If Merritt publishes a public-facing API, any JSON that is published should consistently publish objects, arrays or values.

I recommend that we re-visit this when we start our API work. In the past I have used GSON. https://github.com/google/gson

I have a question about the Core2 library formatter for JSON
Please take a look at the following two responses.  Notice that in the SINGLE entry response the Array bracket is missing, but it appears when there are multiple jobs entries
The bracket is in the line "fil:batchFile": [
Is this a function of the JSON library you are using?  Terry asked if it could be consistent and I do not know if it is a lot of work.
We can discuss this later in the week, as I know you have a lot with Audit currently.
Thanks
------ MULTIPLE -----
{
  "fil:batchFileState": {
    "xmlns:fil": "http://uc3.cdlib.org/ontology/mrt/store/file",
    "fil:jobFile": {
      "fil:batchFile": [
        {
          "fil:file": "jid-222221-000000"
        },
        {
          "fil:file": "jid-000000-000000"
        },
        {
          "fil:file": "jid-111111-000000"
        }
      ]
    }
  }
}
------ SINGLE -----
{
  "fil:batchFileState": {
    "xmlns:fil": "http://uc3.cdlib.org/ontology/mrt/store/file",
    "fil:jobFile": {
      "fil:batchFile": {
        "fil:file": "jid-222222-000000"
      }
    },
    "fil:batchManifest": ""
  }
}

Interesting.

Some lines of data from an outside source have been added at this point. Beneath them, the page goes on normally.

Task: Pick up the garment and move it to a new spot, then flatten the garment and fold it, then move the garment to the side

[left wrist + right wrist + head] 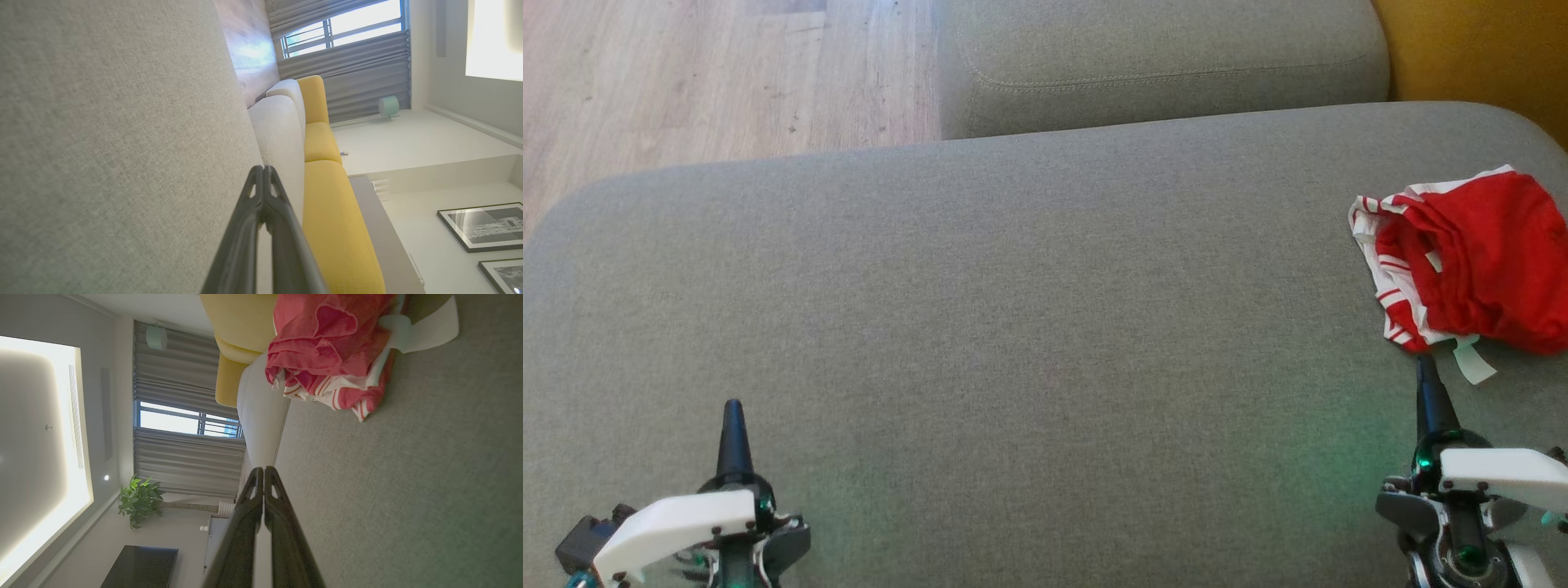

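A broad grey seat cushion (pixel 1013 286) took up most of the head view, its fabric bare across the middle and left. Beyond its far edge lay a pale wooden floor (pixel 686 73) at the upper left, and a second grey cushion (pixel 1160 65) with a stitched seam sat at the upper middle. A yellow cushion (pixel 1470 49) showed in the upper right corner. In the left wrist view the yellow sofa seats ran alongside the grey ones toward a window (pixel 343 28) hung with grey curtains, and two framed pictures (pixel 486 226) hung on a white wall. The right wrist view took in a leafy potted plant (pixel 139 498) standing near the curtains. The garment (pixel 1478 261), red with red-and-white striped edging, lay crumpled in a heap on the grey seat cushion at its far right side, partly cut off by the edge of the head view. The left gripper (pixel 734 406) hovered low over the near left part of the cushion, well apart from the garment, its two dark fingers pressed together with nothing between them. The right gripper (pixel 1425 361) was at the near right, its fingers likewise closed on nothing, with the tip just beside the garment's near edge. Whether it touched the cloth could not be told. A small white tag (pixel 1474 363) stuck out from the garment's near edge, just right of that fingertip.
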Tool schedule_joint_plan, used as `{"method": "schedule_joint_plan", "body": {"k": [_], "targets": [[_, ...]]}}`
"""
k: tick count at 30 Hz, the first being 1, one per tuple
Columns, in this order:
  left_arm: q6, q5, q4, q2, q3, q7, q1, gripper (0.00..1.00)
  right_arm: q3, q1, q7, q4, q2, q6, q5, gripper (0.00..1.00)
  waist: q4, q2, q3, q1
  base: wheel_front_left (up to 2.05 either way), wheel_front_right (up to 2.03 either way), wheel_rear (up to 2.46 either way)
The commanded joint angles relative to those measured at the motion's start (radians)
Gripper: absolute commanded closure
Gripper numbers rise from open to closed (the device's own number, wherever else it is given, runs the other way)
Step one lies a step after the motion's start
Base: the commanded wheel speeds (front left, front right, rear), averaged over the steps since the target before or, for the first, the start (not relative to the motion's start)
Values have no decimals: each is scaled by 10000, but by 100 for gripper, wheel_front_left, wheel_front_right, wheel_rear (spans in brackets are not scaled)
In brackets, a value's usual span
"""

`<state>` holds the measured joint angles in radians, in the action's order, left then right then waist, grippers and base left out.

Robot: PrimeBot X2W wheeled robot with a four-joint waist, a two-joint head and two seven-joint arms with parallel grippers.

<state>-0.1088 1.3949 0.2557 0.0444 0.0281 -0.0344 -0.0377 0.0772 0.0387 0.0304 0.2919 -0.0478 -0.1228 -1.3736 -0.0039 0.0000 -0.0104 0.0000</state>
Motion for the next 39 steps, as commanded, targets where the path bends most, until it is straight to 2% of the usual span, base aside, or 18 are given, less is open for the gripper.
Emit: {"method": "schedule_joint_plan", "body": {"k": [1, 22, 39], "targets": [[-119, 283, -256, 129, 341, -88, -580, 100, -96, 597, 100, -420, -165, -66, -353, 100, 3, 0, 6, 0, 0, 0, 0], [-219, 2217, -107, 132, 761, -711, -695, 100, 185, 675, 682, -481, -157, -79, -2501, 100, 39, 0, 72, 0, 0, 0, 0], [-219, 2197, -106, 116, 784, -730, -697, 100, 224, 679, 714, -479, -130, -79, -2468, 100, 39, 0, 72, 0, 0, 0, 0]]}}
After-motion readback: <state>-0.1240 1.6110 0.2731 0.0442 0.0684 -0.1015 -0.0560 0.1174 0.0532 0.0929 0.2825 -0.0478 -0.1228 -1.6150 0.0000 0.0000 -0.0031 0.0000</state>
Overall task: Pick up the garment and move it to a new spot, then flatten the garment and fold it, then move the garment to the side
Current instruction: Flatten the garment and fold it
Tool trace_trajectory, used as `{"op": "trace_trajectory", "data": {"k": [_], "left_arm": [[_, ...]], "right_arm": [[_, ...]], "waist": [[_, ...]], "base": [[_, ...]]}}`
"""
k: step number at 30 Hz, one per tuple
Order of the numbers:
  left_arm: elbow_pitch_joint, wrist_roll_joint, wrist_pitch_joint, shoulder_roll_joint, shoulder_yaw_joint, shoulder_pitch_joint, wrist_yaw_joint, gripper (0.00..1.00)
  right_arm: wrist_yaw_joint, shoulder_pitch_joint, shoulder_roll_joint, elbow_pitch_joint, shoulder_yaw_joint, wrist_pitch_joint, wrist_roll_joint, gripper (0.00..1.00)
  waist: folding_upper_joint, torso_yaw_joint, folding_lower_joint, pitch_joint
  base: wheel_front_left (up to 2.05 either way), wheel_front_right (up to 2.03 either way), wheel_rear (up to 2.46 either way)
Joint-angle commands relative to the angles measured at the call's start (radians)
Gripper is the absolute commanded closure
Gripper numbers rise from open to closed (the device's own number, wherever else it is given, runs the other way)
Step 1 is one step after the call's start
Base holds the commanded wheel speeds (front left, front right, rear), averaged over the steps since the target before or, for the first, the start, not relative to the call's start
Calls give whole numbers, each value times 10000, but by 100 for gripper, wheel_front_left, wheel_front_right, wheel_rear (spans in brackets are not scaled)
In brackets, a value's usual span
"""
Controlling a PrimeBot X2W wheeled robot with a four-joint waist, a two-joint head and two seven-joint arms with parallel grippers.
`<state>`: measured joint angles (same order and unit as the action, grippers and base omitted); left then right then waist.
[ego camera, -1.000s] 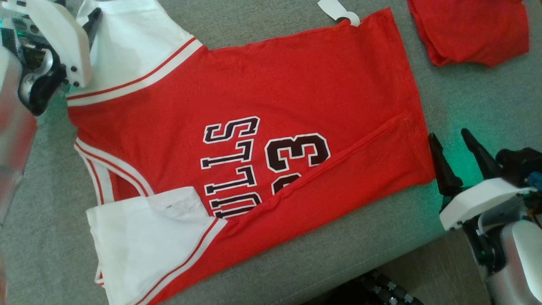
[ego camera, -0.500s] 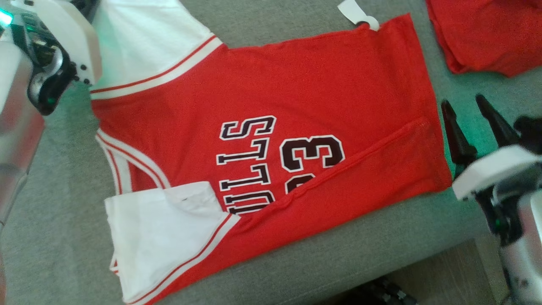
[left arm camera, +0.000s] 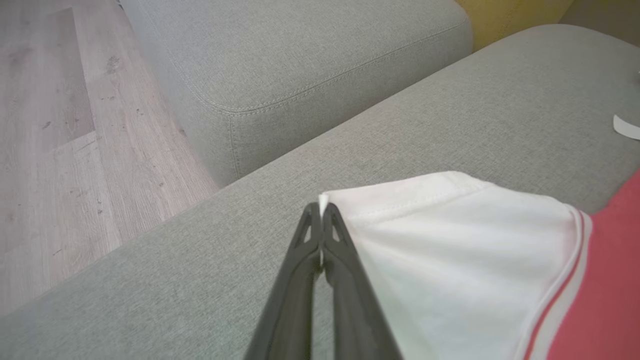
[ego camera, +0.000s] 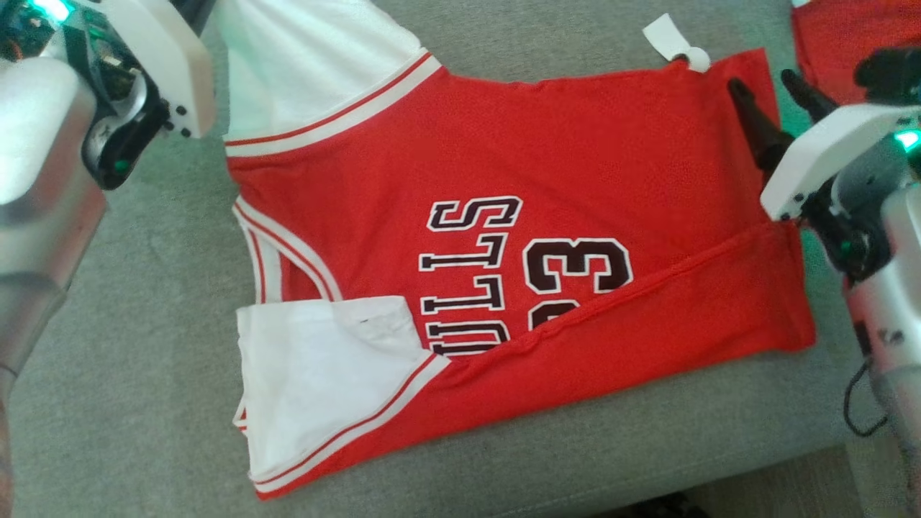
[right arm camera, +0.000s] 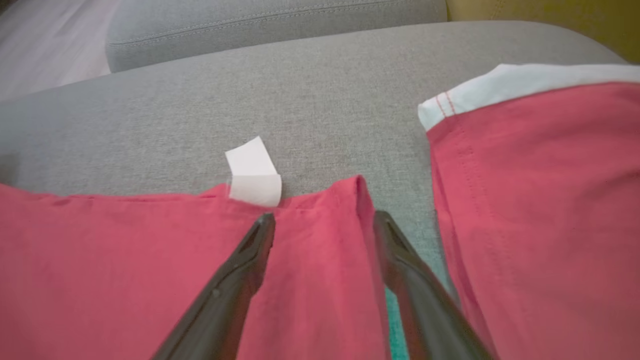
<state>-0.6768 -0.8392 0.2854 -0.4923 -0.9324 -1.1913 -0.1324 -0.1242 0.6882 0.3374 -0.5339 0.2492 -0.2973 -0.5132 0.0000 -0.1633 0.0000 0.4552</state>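
Our jersey lies spread on the grey sofa, its near edge folded up over part of the lettering. Our left jaws are clenched on the corner of its white sleeve, at the jersey's far left end. Our right jaws stand released at the far right corner, one finger over the red cloth, the other just off its edge, near the white tag. Another red garment lies just beside.

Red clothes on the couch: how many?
2. The Bulls jersey lies spread across the middle; another red garment sits at the far right, partly cut off. More may be hidden.
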Motion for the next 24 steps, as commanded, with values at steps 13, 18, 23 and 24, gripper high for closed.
{"op": "trace_trajectory", "data": {"k": [13, 18, 23, 24], "left_arm": [[54, -630, -533, -222, -307, -894, 18, 100], [-52, -786, -654, -242, -479, -945, 18, 100], [-173, -972, -786, -268, -698, -1002, 17, 100], [-192, -1005, -821, -277, -742, -1017, 17, 100]], "right_arm": [[-65, 1607, 166, -1664, 786, -170, -918, 47], [-65, 1755, 272, -1910, 1025, -117, -1015, 87], [-65, 1874, 426, -2124, 1297, 83, -1012, 100], [-65, 1909, 461, -2132, 1344, 187, -1007, 100]], "waist": [[0, 323, 0, -8], [0, 358, 0, -12], [0, 397, 0, -38], [0, 406, 0, -41]], "base": [[0, 0, 0], [0, 0, 0], [0, 0, 0], [0, 0, 0]]}}
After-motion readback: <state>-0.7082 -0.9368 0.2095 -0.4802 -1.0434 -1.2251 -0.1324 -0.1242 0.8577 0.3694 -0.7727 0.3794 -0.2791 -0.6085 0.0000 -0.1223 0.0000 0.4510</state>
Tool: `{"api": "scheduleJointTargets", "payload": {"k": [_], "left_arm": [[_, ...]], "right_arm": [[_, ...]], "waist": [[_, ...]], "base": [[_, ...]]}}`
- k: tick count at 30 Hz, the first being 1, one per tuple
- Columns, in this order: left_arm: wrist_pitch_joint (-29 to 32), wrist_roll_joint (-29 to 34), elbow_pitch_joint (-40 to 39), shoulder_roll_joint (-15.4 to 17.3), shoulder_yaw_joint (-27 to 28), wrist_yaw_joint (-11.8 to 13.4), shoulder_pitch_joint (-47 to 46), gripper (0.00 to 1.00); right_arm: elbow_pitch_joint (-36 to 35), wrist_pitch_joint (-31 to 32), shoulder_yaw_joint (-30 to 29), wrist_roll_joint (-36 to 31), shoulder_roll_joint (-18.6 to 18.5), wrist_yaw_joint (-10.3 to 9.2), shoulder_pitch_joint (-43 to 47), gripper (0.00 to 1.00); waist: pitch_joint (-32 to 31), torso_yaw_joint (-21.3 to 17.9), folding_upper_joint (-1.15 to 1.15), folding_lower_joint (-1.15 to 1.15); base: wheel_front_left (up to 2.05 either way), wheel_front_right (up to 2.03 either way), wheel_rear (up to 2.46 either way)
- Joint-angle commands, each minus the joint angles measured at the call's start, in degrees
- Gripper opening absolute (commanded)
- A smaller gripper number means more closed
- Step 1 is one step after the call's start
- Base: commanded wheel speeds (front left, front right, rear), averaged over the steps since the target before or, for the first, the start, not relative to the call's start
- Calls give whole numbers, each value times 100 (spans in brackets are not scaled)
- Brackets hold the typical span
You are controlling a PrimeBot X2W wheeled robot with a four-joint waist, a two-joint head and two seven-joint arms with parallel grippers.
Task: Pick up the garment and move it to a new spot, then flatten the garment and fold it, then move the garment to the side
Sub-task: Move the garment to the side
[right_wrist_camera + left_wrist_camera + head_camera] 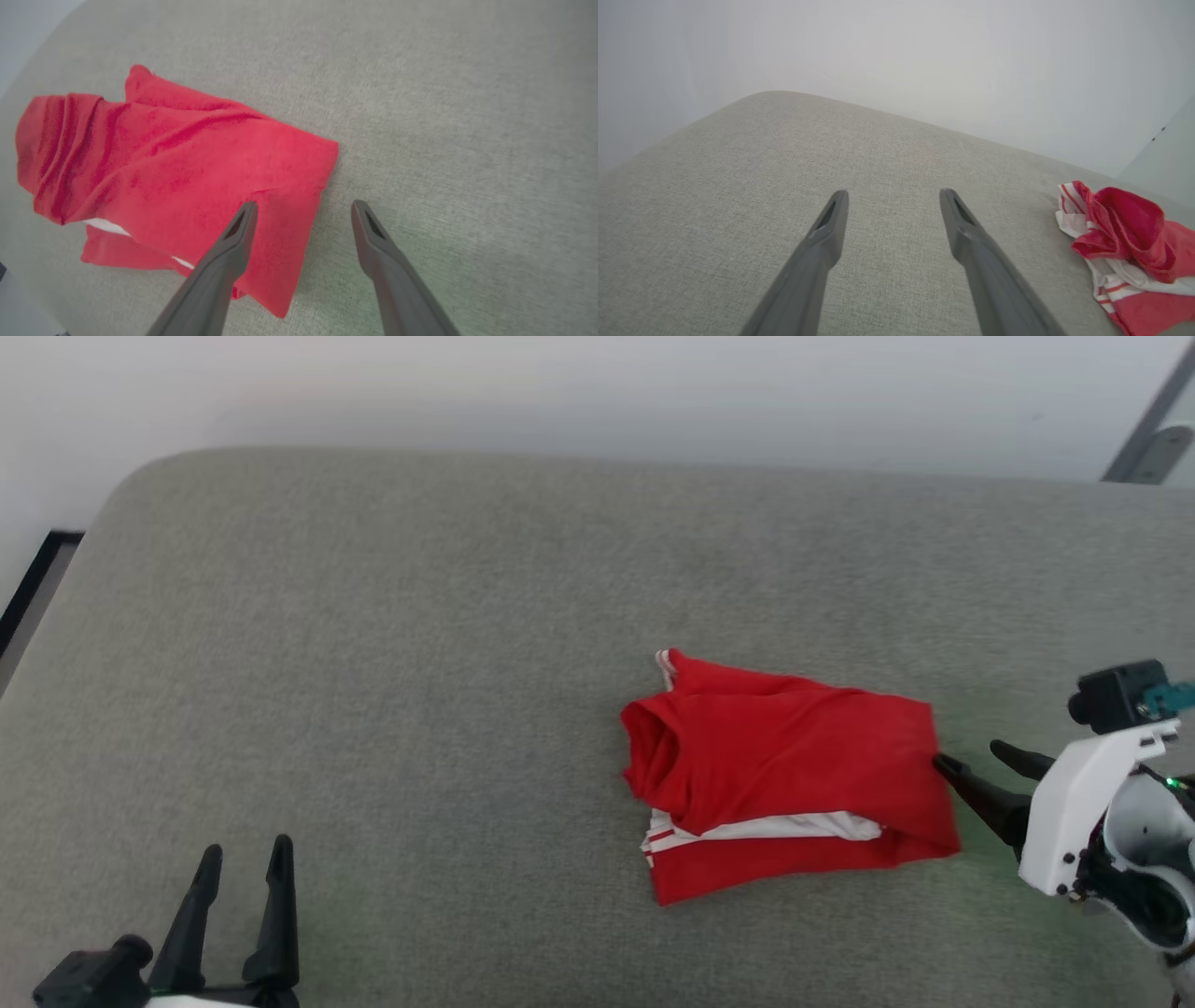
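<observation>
Folded garment, stripes plainest in left wrist view (left gripper spread; right gripper spread, perhaps touching it)

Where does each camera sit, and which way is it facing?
Head view: on the robot's head, looking forward and down at the grey cushion and roughly folded garment; left tool lower left, right tool at the garment's right edge.
Left wrist view: on the left wrist, looking along its open fingers over the cushion toward a wall; garment at far right.
Right wrist view: on the right wrist, looking down its open fingers at the garment's edge.
Shared: all three show the garment.
</observation>
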Motion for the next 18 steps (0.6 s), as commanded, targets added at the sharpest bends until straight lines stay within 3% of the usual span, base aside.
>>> {"api": "scheduleJointTargets", "payload": {"k": [1,9,18], "left_arm": [[-22,-39,9,-6,-28,-19,-108,100],[-23,-107,116,-82,-223,-19,-431,100],[-23,-158,192,-107,-385,-19,-597,100]], "right_arm": [[48,193,45,65,-47,-2,-98,100],[497,1804,367,240,-156,-2,-697,100],[1369,3023,524,291,396,-3,-814,100]], "waist": [[170,169,0,0],[539,514,0,0],[712,689,0,0]], "base": [[0,0,0],[0,0,0],[0,0,0]]}}
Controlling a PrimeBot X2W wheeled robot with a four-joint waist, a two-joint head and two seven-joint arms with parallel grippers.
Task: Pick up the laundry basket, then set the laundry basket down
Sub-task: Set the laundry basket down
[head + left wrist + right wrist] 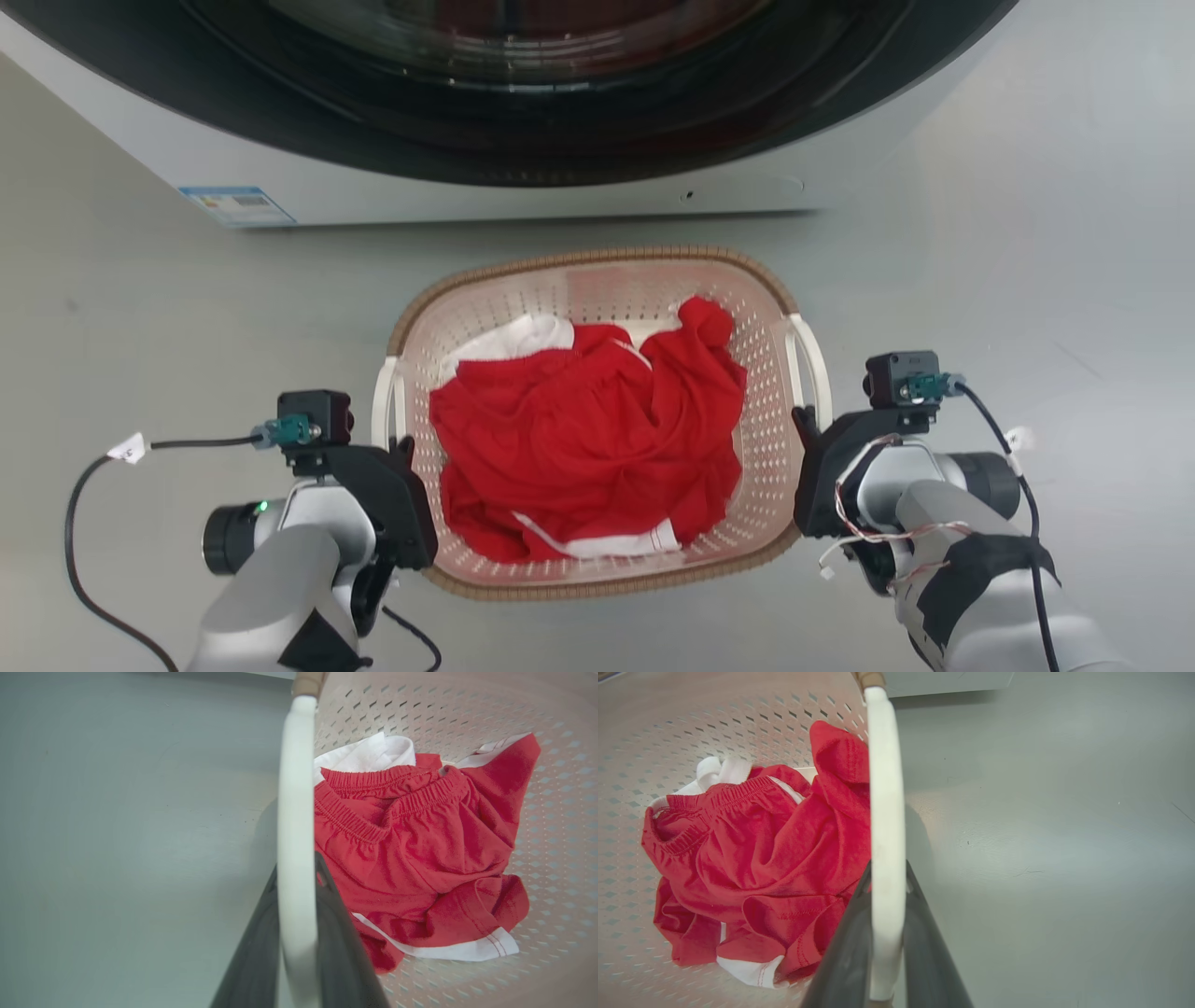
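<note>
The laundry basket point(597, 259), pale pink with a brown woven rim, sits in the middle of the head view in front of the washer. It holds red and white clothes point(588, 429). My left gripper point(403, 448) is shut on the basket's white left handle point(383, 401). In the left wrist view its dark fingers point(336, 933) flank that handle point(294, 812). My right gripper point(803, 420) is shut on the white right handle point(816, 359). The right wrist view shows the fingers point(924, 942) pinching the handle point(887, 812). I cannot tell whether the basket is off the floor.
A white front-loading washer point(467, 196) with a dark round door stands just beyond the basket's far rim. Grey floor point(1027, 233) spreads to both sides. Cables trail from both wrists.
</note>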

Unfortunately, the conversion is a single call for conversion from xml to json. This is why the xmlns namespace tag is included.  I'm thinking the problem is that xml doesn't have anything to indicate that a sub-element can be reoccurring unless a schema is involved.  Using this approach not sure if there is a solution, even going with a new jar or different converter.
terrywbrady commented 3 years ago

Mark and I discovered another issue. JSON clients expect text containing newlines to be serialized as "\n" in place of newline characters. Currently, newlines are being treated as spaces.

terrywbrady commented 11 months ago

This issue recently created some challenges for @mreyescdl , so we should discuss this at the next team meeting.

JSON can be validated against a schema. We make use of this in the Merritt Object Health prototype. A JSON schema can be written in either JSON or YAML. The YAML is easier to read. The YAML may need to be converted to JSON when using the schema.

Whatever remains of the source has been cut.